And it’s like sitting in that room with these 10 women, I couldn’t ask for a more … being more humbled and grateful to be sitting with them. So, that’s what I’m doing. And it’s working, and it’s amazing. And then ultimately we’re going to take it out to our clients too, because our clients always wonder on our Life Change Warrior program, they’re like, “We want to do that program. We want to …” It’s really strategically planning your life is what I’ve always done, and so we’re taking that to people that need it. A lot of moms I know that stopped working when they had kids, which is the hardest thing to do is be a stay-at-home mom, we’re working with a lot moms on that too, doing that Life Change Warrior program with them, saying what do you want to do now? It’s been amazing. Actually it’s been really well received by not only the charity world, but also the real world. So it’s a movement. It’s cool.

Tracey Velt

That’s wonderful. And you mentioned a retreat that changed your life. Tell me a little bit about that. What was life-changing about it? What did you learn?

Tami Pardee

The Hoffman Process was life-changing. It was a week away, no phone, no one knew who you were, no one knows your name. It really changed my life because I think that from zero to 12-years-old is where you get all your patterns, and you align with your parents in order to get their love, right? And sometimes it’s bad what you learn, and sometimes it’s good. But a lot of times it’s really not who you are until you go through life. Kind of what I did was I went through life armored up. So I went through life really, before I did the work I actually went through life kind of like really a tough woman. I would her … I mean now I call her the wounded female, but instead of being a woman in business and being inclusive and soft and loving, I was more like armored up. So after I did the Hoffman Process, it really taught me who I really am inside as a person, and it just took off the armor. It was amazing. It was a lot of work actually, a lot of emotional work, but it really, really helped get me to where I am now.

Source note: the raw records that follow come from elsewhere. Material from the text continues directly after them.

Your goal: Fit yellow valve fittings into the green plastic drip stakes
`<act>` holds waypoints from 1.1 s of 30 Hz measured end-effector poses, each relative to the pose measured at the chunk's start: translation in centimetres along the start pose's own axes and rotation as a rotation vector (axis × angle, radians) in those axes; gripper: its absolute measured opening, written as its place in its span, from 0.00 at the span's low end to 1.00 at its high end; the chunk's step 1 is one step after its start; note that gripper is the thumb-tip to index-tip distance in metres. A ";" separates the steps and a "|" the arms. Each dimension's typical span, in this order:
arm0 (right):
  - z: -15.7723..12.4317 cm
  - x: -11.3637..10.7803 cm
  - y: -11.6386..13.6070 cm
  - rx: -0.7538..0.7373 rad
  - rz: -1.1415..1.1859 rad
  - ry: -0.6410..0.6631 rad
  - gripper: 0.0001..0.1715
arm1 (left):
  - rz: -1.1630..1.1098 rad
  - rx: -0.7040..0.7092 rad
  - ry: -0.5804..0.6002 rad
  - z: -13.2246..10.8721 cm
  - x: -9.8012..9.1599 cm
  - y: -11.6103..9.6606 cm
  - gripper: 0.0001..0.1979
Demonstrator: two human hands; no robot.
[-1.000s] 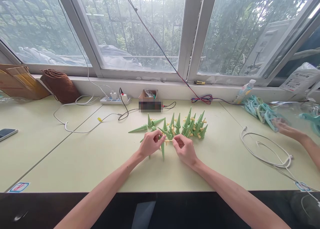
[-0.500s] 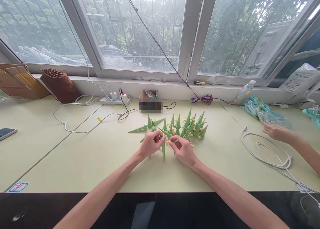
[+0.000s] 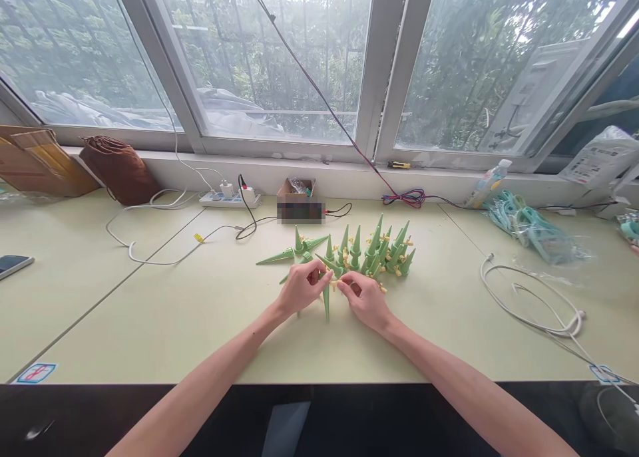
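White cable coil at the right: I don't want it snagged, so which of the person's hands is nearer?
Right. The right hand, pinching a small yellow piece, is left of the white cable coil; the left hand, at a green spike, is farther left.

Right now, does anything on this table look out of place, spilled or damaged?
I see nothing spilled or damaged. Oddly, the small cardboard box shows a pixelated front. Some green spikes lie on their sides near the left hand, while others stand upright.

Left hand [image 3: 303, 287] and right hand [image 3: 367, 301] are bare, like the slim forearms [image 3: 219, 370]; a tiny dark spot [image 3: 253, 333] marks the left one toward seven o'clock.
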State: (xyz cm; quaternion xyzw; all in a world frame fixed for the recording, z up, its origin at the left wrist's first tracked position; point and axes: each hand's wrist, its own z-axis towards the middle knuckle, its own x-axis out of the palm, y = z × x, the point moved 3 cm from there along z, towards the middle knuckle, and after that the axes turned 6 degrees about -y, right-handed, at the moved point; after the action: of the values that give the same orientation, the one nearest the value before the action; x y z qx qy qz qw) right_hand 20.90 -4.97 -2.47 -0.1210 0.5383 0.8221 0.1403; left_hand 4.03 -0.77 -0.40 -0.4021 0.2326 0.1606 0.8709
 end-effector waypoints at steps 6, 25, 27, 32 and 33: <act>0.0 0.0 0.1 0.027 -0.002 0.009 0.18 | -0.011 -0.003 0.011 0.0 0.1 0.1 0.11; -0.3 0.4 -0.3 0.018 0.019 0.066 0.15 | -0.003 -0.011 0.023 -0.1 0.2 0.1 0.11; -0.3 0.5 -0.4 0.014 0.034 0.077 0.14 | 0.000 -0.010 0.026 -0.1 0.2 0.1 0.11; -0.3 0.4 -0.6 0.021 0.005 0.092 0.19 | 0.007 -0.009 0.041 -0.2 0.3 0.2 0.11; -0.3 0.4 -0.6 0.030 0.005 0.088 0.19 | 0.006 -0.011 0.044 -0.2 0.3 0.2 0.11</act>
State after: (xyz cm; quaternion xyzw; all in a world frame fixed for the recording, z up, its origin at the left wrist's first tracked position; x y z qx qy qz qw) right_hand 20.74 -5.00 -3.22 -0.1537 0.5566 0.8081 0.1163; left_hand 4.17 -0.76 -0.75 -0.4097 0.2517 0.1555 0.8629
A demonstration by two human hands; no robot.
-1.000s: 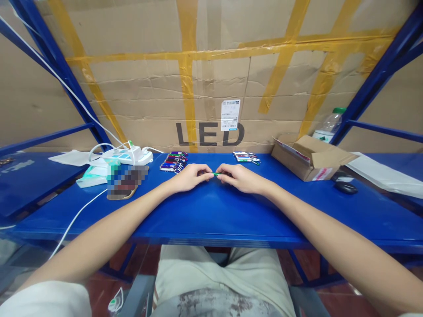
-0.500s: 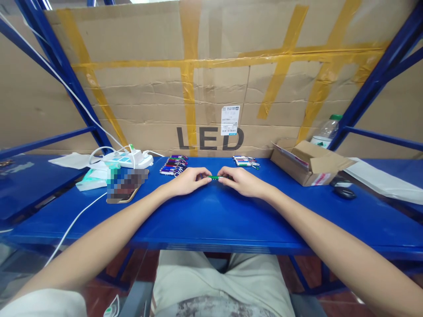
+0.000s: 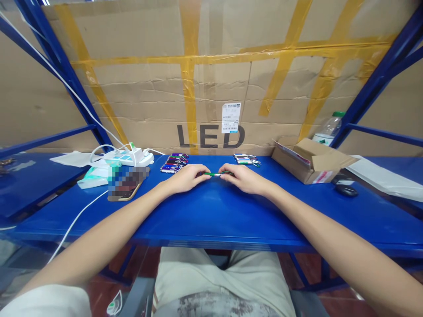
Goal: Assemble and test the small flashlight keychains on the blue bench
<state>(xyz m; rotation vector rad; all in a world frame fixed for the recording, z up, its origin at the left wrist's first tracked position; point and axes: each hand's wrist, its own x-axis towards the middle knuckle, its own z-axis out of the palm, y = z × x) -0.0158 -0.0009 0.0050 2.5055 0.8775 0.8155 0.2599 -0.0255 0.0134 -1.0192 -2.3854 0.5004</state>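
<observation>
A slim green pen with a silver section lies level between my hands, above the blue table. Its left part is pinched between the thumb and fingers of my left hand. On the other end, the fingers of my right hand close round it and cover part of it. Behind my left hand is a row of coloured pens with small carabiner clips. Beyond my right hand lies a smaller group of similar pens, their clips pointing right.
On the left are a phone, a white power strip with cables and a green-white packet. To the right stand an open cardboard box, a black mouse and a plastic bottle. A large cardboard sheet rises behind the table.
My fingertips have drawn slightly apart along the pen, so more of its silver section shows between them. Both hands keep their hold. The whole view has shifted a little.
</observation>
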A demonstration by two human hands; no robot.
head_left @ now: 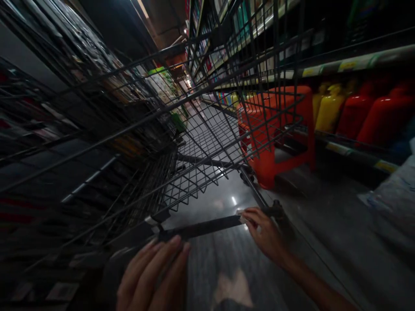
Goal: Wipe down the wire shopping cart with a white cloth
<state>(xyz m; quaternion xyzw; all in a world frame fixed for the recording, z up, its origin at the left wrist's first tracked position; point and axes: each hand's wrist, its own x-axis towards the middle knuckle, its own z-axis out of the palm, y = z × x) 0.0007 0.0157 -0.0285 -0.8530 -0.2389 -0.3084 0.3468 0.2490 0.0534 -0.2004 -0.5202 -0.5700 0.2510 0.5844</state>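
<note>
A grey wire shopping cart (194,181) fills the middle of the head view, tilted. Across its near end runs a dark bar (210,226). My right hand (264,233) is at the bar's right part, thumb and fingers pinched on a small whitish wipe (242,217) that touches the bar; whether it is paper or cloth I cannot tell. At the lower left, my left hand (152,276) is closer to the camera, near the bar's left end. Its fingers are loosely bent with small gaps, and nothing shows in them. The palm is hidden.
An orange plastic stool (275,129) stands just right of the cart. Behind it, a shelf (353,155) holds yellow bottles (330,108) and red bottles (385,114). Dark racks of goods (81,65) line the left. A pale plastic bag (395,194) is at the right edge.
</note>
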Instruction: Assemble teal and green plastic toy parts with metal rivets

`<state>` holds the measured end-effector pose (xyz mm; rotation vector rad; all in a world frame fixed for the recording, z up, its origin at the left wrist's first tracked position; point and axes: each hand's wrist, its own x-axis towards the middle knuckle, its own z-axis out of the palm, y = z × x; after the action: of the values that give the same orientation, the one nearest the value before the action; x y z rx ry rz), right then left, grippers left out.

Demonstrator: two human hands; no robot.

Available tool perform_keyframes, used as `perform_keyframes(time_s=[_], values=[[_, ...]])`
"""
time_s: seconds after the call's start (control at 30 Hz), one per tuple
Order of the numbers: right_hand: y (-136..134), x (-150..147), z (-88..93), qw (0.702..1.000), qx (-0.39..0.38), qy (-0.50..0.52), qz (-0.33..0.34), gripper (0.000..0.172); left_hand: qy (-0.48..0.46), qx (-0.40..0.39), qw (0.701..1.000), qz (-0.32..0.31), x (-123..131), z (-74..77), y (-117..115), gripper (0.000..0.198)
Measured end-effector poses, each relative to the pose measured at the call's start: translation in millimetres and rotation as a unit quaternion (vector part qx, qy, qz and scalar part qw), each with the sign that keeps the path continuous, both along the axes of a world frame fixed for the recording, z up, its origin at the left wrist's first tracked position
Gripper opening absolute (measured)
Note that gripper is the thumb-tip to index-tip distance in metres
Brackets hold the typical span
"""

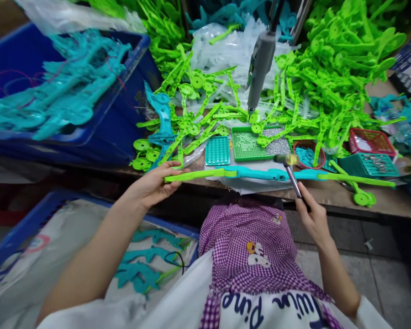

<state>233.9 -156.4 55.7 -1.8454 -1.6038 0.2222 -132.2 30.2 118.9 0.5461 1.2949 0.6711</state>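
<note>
My left hand is closed on the left green end of a long plastic piece. That green and blue plastic piece lies along the bench's front edge, blue in the middle with green arms at both ends. In my right hand is the handle of a small hammer. Its head, dark on one side and yellowish on the other, is over the right part of the blue section; whether it touches is unclear. Behind the piece stand a green tray of small metal and pale parts and a teal pegged tray.
A grey electric screwdriver hangs above the bench. Green plastic arms are heaped behind. A blue bin of teal parts stands left, a lower blue crate below. Right are a red round basket and a red rectangular basket.
</note>
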Motion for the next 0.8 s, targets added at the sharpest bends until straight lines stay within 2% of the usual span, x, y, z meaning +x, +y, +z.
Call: perform_keyframes(time_s=[0.1,0.2,0.27,0.33,0.43,0.47,0.53,0.6,0.67,0.73,0.8], values=[[-37.4,22.4,-16.1,0.992,-0.007,-0.122,0.017,0.043,-0.015,-0.027,0.999,0.014,5.3,7.6,2.7,0.028],[-74.5,41.1,-26.6,0.961,-0.022,-0.274,0.04,0.037,-0.014,-0.033,0.999,0.029,11.8,12.2,4.5,0.029],[-91.0,54.2,-30.3,0.942,-0.011,-0.331,0.047,0.036,-0.011,-0.033,0.999,0.033,15.1,14.9,5.4,0.028],[-97.7,69.6,-31.4,0.932,-0.007,-0.361,0.028,0.038,-0.008,-0.034,0.999,0.036,16.7,17.6,6.7,0.028],[-91.3,90.5,-28.6,0.912,-0.025,-0.409,-0.013,0.036,-0.012,-0.035,0.998,0.045,16.2,20.0,9.3,0.028],[-86.2,93.3,-27.2,0.911,-0.031,-0.412,-0.007,0.036,-0.014,-0.035,0.998,0.047,15.7,19.6,9.9,0.028],[-73.7,87.3,-26.1,0.926,-0.035,-0.373,0.046,0.036,-0.016,-0.029,0.999,0.043,14.7,15.8,9.1,0.028],[-60.0,66.0,-29.2,0.946,-0.028,-0.301,0.12,0.039,-0.012,-0.007,0.999,0.028,14.3,7.7,4.5,0.028],[-47.6,37.4,-36.7,0.957,-0.016,-0.237,0.165,0.041,-0.004,0.017,1.0,0.005,14.0,-2.8,-4.1,0.029],[-39.7,14.4,-45.2,0.968,-0.01,-0.182,0.171,0.044,0.005,0.019,1.0,-0.009,12.9,-11.2,-13.7,0.028],[-39.3,7.5,-50.7,0.973,-0.01,-0.162,0.165,0.046,-0.002,0.004,1.0,-0.008,10.5,-13.4,-20.0,0.025]])
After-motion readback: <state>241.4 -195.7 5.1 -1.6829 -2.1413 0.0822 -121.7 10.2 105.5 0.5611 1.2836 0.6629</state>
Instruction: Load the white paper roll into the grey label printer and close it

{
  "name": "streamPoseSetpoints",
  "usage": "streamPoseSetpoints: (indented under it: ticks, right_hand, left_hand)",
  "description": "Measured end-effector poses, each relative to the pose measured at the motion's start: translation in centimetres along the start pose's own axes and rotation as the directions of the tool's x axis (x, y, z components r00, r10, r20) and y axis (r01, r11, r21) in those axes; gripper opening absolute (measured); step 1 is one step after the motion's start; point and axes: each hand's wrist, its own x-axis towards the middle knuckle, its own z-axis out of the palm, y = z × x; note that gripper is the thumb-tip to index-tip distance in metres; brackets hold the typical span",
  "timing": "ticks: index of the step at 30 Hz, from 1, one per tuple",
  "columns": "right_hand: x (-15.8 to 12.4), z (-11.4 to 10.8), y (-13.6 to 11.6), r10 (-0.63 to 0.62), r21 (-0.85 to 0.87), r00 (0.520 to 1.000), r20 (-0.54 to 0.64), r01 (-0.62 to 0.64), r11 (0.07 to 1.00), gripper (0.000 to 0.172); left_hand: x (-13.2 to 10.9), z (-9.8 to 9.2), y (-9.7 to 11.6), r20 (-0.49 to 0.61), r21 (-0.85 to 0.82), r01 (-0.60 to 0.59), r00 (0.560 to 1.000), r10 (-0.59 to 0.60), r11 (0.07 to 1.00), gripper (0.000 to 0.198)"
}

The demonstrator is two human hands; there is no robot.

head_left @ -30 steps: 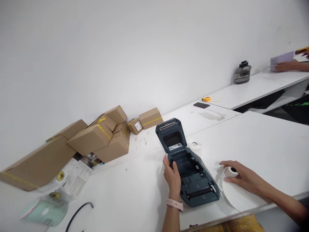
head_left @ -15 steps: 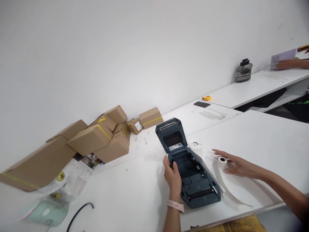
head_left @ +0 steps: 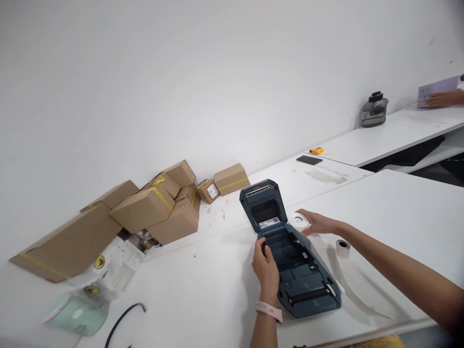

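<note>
A dark label printer lies on the white table with its lid swung up. My left hand, with a pink band at the wrist, is closed on the printer's left side, its thumb over the rim. Beyond the printer's right side, my right hand has its fingers around a white label roll that stands on the table. Nearer to me, a smaller roll rests on the table, its paper strip curling toward the front edge.
Cardboard boxes are piled at the left against the wall. Bagged items, a green pouch and a black cable lie nearer. Farther off are a phone, a tape measure, a grey container and another person's hand.
My right hand has moved from the smaller roll to the larger roll behind the printer and taken hold of it. My left hand stays on the printer. The view has shifted slightly.
</note>
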Motion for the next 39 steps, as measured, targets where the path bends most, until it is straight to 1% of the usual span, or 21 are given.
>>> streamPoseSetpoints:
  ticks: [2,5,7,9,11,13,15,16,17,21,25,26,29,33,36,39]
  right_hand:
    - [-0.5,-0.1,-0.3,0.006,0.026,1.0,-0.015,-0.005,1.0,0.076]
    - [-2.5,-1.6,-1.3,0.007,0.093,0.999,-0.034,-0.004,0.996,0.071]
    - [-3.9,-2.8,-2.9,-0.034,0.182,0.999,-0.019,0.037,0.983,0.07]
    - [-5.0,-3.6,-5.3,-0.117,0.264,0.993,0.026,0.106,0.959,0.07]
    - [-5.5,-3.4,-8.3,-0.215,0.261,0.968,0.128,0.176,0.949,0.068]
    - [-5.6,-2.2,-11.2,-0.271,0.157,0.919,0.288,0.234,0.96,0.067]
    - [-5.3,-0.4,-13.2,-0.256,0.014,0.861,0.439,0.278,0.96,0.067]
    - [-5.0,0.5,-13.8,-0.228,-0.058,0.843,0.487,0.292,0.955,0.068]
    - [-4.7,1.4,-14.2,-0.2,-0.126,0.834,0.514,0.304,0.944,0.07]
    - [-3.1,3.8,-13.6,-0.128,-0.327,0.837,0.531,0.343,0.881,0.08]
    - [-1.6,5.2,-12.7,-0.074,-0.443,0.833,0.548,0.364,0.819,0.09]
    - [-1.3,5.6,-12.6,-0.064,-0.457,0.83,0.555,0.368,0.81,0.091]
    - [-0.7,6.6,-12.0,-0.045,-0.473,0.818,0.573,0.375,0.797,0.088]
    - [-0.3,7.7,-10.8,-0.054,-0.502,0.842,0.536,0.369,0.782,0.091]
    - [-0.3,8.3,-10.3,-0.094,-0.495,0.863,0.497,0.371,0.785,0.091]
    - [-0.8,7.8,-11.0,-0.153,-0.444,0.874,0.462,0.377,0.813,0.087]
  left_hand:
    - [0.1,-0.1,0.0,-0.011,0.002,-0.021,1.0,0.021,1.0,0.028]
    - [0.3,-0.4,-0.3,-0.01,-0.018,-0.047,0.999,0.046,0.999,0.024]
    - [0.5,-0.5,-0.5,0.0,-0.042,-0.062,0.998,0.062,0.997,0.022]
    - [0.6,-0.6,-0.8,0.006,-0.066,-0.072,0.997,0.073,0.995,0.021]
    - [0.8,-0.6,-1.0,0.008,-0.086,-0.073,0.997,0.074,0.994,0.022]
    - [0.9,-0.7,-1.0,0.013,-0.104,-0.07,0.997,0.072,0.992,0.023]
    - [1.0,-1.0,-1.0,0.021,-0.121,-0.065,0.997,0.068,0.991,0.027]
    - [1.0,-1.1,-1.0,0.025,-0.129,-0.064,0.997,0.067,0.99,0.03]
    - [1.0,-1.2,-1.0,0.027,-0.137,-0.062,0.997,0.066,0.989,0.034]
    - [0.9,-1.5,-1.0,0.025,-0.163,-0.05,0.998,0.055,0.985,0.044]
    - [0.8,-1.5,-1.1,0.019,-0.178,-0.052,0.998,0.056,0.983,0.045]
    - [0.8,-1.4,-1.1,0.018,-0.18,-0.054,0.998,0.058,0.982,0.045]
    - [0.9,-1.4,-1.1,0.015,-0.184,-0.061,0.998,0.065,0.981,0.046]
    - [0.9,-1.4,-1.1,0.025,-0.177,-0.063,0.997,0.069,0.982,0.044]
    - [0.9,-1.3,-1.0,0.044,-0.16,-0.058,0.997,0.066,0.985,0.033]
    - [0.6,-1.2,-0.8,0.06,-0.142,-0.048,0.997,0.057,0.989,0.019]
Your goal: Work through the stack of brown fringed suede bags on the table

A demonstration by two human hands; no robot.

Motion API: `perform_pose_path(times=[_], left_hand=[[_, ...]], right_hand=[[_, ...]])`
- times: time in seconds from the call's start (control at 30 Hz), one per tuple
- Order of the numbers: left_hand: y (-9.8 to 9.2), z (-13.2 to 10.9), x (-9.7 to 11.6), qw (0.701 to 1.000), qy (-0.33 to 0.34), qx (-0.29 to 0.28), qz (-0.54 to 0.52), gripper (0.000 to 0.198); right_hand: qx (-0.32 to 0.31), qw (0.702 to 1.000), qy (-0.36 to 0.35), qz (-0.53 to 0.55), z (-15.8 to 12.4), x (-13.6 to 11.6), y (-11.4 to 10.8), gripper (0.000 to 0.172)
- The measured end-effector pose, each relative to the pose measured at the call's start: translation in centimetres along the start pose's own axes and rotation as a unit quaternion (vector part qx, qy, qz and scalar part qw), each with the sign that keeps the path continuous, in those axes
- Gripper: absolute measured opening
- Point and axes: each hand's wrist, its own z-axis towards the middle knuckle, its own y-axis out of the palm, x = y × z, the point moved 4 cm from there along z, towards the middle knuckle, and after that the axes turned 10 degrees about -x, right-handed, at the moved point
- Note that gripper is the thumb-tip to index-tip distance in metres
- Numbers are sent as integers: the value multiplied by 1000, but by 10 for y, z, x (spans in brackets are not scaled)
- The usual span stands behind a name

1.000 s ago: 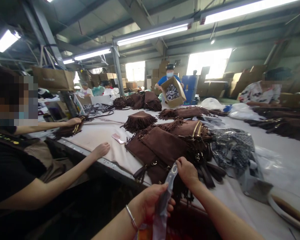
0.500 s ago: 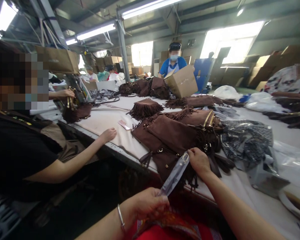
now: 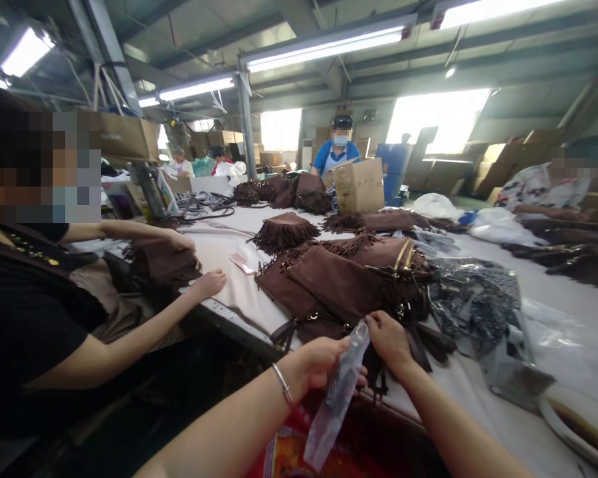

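Observation:
A narrow clear plastic sleeve (image 3: pixel 336 405) hangs slanting in front of me, with something dark inside and a gold ring at its top end. My right hand (image 3: pixel 389 342) pinches the sleeve's top beside the ring. My left hand (image 3: pixel 321 364), with a silver bangle at the wrist, is closed around the upper part of the sleeve, its fingertips showing past the far side. Just beyond both hands lies a heap of brown fringed bags (image 3: pixel 336 275) with gold zips and metal rings, reaching the table's near edge.
A co-worker (image 3: pixel 34 285) at left handles a brown bag (image 3: pixel 162 265). A pink-and-white tag (image 3: pixel 241 263) lies on the pale table cover (image 3: pixel 224 242). Right of the heap are crumpled plastic packets (image 3: pixel 471 292) and a tape roll (image 3: pixel 578 425). Another person (image 3: pixel 336 156) stands behind a cardboard box (image 3: pixel 359 186).
My left hand has moved up and right along the sleeve, whose lower end now hangs free. The co-worker's far hand has come down onto the brown bag. The cardboard box has been turned upright.

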Motion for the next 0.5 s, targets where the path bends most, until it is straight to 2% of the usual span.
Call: perform_pose_path(times=[0.13,0.23,0.33,0.43,0.5], left_hand=[[11,21,9,997,42,70,16,22],[10,22,6,993,71,87,24,11],[7,16,4,993,76,83,26,9],[7,11,4,994,68,81,29,13],[8,12,5,994,63,84,34,16]], right_hand=[[9,1000,-22,-1,0,1,-4,27],[25,998,-52,11,-7,8,-13,31],[4,987,-162,19,-23,10,-20,31],[-22,952,-305,-28,-42,-1,-24,32],[-23,936,-343,-72,-48,-10,-25,30]])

And the thing is, is in business you can get so far on a fear-based business, but you can only get so far. So last year, it was a pretty stagnant year in my business, I went up 5 or 6%, and this year we’re already up 30% from where we were last year. So coming from a love-based, you can actually … people all want to be around you. Now it’s so funny, everyone that’s coming into my business and wants to work for me, I can’t hire all of them. But they’re amazing people that are coming in because they want to be in a love-based, really loved, respected, work/family type of business. So it’s been a big shift for me, and for my business, and for the people around me. It’s been great.

Tracey Velt

Wow, that’s incredible! So tell me, what motivates you every day, and has that motivation changed?

Tami Pardee

I mean honestly what motivates me is literally if I can go and help someone change their life in a positive way, that’s what motivates me. I don’t care who it is. Like by saying hi, I mean it’s as simple as saying … I go on a morning walk, saying hi to the homeless person that nobody says hi to. Nobody says hi to these people. It’s like horrible. Just be open and kind and loving. My motto the last year with my friends was peace and big love, and just being kind to people, and it’s interesting as I’m showing my girls that and my boys that.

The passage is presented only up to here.